Labour set up the Regional Development Agencies at a cost of £2billion a year to improve the economies of different English regions. But the gap between the best and the worst performing regions didn’t close. We have scrapped the RDAs and given local businesses and communities real power through Local Enterprise Partnerships.
In Education eleven quangos have gone, ensuring more pounds are focused on the frontline and decisions about teaching are taken by teachers, not by quangocrats. And we have moved out the quango in charge of the 2,000 miles of historic canals and rivers across England and Wales. A new charity, the Canal & River Trust, allows anyone who loves and uses their local rivers and canals to get more involved in how they are run.
I am determined that we should never end up again with the situation Labour left for us in 2010. That’s why we will ensure that each remaining quango is reviewed once every three years. There are good reasons to keep certain functions at arm’s length from government but if a body doesn’t meet those then it will go.
I’ve introduced three simple tests that each and every quango must pass to survive. One: does it perform a necessary technical role?
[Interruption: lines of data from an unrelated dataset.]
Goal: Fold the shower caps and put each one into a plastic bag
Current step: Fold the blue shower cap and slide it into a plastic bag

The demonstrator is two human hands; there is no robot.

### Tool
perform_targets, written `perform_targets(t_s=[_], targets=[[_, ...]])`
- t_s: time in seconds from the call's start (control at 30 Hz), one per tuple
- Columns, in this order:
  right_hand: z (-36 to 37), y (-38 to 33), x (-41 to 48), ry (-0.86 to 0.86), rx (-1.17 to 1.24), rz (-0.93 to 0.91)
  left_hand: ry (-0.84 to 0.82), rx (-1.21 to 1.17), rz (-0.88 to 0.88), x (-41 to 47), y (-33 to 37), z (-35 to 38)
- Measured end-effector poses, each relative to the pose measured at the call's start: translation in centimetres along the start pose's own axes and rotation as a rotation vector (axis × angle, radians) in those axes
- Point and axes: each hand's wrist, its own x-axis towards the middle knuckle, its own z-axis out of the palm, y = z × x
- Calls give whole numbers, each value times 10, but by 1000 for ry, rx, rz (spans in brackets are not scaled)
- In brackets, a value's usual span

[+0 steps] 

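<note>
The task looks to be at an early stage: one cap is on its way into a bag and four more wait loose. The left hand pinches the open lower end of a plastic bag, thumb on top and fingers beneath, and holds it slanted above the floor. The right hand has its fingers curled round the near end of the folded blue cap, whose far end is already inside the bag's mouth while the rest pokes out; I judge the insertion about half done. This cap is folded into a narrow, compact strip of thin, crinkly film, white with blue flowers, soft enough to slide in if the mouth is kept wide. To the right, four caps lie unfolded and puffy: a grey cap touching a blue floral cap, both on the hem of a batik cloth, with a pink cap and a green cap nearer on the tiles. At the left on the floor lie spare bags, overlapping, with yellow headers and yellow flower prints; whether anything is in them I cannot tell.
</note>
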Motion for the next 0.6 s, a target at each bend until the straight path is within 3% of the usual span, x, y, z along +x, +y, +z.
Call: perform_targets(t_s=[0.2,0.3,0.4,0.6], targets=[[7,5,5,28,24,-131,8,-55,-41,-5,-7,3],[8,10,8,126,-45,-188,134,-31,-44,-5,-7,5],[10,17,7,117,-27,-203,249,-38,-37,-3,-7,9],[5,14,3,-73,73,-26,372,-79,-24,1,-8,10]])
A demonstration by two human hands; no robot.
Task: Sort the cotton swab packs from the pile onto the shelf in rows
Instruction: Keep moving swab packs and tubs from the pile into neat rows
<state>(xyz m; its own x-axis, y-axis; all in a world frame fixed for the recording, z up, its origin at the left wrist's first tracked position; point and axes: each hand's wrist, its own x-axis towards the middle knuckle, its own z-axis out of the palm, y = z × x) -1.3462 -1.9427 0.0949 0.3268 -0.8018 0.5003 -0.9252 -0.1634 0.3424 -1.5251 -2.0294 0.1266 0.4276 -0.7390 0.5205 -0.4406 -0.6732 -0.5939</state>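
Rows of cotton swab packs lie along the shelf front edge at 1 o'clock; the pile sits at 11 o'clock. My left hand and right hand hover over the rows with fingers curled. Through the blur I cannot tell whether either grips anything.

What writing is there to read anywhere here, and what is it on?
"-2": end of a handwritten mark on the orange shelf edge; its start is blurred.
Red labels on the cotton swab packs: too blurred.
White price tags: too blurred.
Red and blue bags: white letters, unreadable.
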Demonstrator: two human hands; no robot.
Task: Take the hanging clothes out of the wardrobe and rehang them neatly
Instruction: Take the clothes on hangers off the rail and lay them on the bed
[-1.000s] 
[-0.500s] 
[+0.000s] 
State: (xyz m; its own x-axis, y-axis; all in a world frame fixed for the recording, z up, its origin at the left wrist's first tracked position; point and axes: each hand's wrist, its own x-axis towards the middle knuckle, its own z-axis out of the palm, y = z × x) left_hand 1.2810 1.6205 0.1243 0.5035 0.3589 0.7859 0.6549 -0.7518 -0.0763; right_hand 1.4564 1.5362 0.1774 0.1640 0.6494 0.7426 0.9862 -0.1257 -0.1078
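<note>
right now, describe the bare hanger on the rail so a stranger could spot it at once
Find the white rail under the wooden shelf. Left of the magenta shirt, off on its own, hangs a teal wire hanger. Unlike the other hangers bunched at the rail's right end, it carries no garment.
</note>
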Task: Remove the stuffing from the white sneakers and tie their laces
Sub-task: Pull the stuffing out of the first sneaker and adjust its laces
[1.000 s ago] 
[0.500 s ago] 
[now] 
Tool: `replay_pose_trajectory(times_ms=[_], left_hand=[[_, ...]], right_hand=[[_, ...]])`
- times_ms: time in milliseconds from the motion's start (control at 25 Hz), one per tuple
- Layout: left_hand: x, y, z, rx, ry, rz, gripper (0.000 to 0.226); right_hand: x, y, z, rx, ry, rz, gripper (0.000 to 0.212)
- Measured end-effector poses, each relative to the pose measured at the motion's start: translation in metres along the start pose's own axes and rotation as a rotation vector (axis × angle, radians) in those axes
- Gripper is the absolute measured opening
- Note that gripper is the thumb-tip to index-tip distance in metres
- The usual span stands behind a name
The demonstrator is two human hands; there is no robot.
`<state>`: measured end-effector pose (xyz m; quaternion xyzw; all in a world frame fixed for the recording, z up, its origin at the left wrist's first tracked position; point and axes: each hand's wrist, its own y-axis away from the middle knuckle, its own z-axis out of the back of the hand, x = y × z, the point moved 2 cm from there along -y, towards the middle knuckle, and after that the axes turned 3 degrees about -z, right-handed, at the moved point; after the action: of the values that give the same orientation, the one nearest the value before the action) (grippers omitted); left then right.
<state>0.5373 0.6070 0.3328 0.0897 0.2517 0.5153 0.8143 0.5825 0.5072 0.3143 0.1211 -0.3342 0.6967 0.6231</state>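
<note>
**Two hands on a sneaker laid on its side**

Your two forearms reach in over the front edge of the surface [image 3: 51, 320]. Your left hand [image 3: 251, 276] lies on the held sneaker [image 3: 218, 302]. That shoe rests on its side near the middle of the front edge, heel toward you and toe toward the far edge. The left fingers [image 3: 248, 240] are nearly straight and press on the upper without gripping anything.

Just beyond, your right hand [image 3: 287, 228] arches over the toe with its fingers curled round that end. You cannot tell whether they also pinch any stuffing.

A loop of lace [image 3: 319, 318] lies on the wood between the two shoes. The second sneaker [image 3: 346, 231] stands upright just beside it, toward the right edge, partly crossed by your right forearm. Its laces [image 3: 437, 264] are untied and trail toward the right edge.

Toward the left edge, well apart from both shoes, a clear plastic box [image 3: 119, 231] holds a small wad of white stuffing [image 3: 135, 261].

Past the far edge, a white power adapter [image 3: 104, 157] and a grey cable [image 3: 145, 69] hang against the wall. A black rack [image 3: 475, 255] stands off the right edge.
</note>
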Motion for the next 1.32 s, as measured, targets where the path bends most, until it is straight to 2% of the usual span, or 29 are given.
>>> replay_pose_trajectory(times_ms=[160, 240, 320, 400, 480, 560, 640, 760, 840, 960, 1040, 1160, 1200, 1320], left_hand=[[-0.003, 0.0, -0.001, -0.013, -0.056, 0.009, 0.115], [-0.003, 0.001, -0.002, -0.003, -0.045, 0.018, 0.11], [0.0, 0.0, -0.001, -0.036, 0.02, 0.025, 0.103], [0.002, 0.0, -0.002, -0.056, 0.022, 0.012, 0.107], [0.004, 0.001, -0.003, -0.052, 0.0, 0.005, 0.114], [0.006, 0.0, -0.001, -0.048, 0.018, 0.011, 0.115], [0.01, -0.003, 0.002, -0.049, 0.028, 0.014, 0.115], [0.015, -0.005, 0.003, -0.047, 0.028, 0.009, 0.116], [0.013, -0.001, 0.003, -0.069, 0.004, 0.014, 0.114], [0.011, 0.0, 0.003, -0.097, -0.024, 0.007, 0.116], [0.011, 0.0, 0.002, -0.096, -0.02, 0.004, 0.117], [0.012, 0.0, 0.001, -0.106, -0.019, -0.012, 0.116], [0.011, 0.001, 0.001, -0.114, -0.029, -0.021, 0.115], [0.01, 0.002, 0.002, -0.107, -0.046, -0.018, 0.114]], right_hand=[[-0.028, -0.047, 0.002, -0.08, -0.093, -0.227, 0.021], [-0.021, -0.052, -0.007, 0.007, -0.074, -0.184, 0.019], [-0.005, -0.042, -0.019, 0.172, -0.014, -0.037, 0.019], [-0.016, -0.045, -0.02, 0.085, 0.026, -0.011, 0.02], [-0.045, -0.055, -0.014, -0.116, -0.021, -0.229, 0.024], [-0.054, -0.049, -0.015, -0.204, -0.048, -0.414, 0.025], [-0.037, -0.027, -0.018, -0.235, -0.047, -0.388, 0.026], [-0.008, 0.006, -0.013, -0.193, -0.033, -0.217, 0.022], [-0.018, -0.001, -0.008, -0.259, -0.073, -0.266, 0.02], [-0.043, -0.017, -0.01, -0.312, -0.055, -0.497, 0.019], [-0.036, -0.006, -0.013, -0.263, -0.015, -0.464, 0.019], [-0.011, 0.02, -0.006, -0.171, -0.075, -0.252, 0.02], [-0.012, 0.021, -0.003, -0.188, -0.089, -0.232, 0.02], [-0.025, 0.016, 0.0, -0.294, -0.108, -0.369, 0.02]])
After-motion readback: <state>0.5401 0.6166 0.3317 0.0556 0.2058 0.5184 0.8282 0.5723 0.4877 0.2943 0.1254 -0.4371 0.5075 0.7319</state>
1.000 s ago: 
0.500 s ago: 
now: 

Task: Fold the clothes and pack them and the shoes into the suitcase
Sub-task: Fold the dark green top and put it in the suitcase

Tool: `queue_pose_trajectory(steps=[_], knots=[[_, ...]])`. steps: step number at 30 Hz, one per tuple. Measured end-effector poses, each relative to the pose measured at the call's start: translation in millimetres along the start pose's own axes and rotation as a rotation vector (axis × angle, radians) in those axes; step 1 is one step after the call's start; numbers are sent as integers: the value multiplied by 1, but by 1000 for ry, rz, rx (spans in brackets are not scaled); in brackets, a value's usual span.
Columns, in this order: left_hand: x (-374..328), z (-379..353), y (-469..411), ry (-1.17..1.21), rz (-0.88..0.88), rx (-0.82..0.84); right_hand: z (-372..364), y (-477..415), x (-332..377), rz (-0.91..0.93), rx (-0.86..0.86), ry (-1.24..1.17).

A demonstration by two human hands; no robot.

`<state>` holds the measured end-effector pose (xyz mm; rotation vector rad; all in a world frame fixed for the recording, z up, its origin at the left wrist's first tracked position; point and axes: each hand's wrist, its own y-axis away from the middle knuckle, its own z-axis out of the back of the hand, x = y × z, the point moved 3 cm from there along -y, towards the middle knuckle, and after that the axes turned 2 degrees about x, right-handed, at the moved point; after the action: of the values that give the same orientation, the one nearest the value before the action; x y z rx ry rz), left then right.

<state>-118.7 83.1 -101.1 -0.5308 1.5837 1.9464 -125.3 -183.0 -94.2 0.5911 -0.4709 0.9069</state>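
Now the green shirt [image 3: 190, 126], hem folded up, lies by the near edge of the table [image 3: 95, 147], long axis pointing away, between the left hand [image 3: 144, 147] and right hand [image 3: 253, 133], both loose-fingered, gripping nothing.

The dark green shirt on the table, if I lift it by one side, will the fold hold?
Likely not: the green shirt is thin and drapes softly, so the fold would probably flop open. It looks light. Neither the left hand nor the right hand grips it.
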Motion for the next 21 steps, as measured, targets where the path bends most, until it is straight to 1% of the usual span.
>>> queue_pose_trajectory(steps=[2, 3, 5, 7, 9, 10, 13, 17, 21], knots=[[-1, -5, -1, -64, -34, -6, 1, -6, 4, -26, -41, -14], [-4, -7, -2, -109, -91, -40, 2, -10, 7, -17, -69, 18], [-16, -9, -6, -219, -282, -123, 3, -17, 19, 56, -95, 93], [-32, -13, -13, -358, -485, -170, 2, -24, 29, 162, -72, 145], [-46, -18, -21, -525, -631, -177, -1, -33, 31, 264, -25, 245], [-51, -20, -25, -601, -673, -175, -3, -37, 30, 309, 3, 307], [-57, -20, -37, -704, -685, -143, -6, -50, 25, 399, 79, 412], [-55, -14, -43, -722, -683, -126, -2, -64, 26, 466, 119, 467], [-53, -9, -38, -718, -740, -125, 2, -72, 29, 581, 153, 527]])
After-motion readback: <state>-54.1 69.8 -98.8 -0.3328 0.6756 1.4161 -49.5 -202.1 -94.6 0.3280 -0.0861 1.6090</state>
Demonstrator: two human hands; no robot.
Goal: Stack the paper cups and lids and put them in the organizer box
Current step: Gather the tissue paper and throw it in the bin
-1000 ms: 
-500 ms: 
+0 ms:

Two: does it need to be politically impartial? Three: does it need to act independently to establish facts? If it doesn’t meet these tests we will either scrap it or bring its functions into government.
Our quango reform programme has made a good start, saving huge amounts of money and sharpening accountability. We are more transparent about quangos and who works for them than any government before. And our Civil Service Reform programme is ensuring that remaining quangos are more efficient and effective. But let’s be clear when it comes to shrinking and streamlining the quango state there’s plenty more to come.